The electric current and Ohm’s law

Cover image: Levine

The electric current and Ohm’s law

Beginning with an understanding of the meaning of electric current, we arrive at a remarkable result, the Ohm’s law, with the aid of simple assumptions.

The electric current was simply defined earlier as a measure of how quickly electric charges flow through a point. If a large number of charges streamed through a point every second, we said the electric current is large. But taking a step back, we question: what in the first place caused these charges to move? We obviously know that charges move only when they are made to, not when they want to. Let us explore the possible ways in which we can get charges moving, and look at some of its consequences.

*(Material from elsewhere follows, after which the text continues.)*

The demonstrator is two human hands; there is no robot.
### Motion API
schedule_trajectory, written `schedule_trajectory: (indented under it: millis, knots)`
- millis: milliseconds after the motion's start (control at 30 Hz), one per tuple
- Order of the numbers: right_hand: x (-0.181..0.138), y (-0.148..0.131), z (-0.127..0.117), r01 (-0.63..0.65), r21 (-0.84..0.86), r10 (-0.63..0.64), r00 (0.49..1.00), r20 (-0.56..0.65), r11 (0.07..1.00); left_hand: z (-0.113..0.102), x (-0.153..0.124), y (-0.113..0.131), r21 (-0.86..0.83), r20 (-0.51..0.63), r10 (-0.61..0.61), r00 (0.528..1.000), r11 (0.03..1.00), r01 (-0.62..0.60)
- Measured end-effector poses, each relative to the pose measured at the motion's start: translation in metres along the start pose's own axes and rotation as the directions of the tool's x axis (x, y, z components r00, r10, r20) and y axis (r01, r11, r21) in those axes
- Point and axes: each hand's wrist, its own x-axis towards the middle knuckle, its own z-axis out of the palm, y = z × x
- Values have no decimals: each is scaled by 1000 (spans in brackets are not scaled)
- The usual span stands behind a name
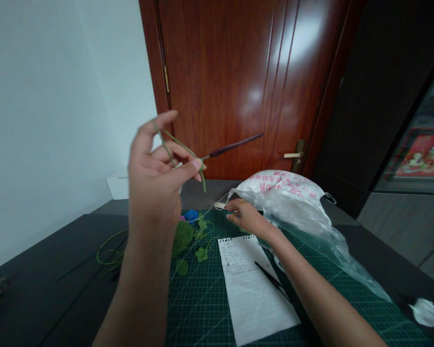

Getting the charges to move

All matter is made of charged particles – there are positive nuclei and negative electrons. So, if you’re planning to move charges, just move any material object (really?). Even as you wave your hand through air, the positive and negative charges that make your hand, are indeed moving along. Does that mean you’ve just generated an electric current just with a wave of your hand? Of course, not. The fact is that your hand is normally electrically neutral – it is made of equal number of positive and negative charges. So, the total electric charge on your hand is zero. Hence simply waving your hand through air, in no way generates any electric current.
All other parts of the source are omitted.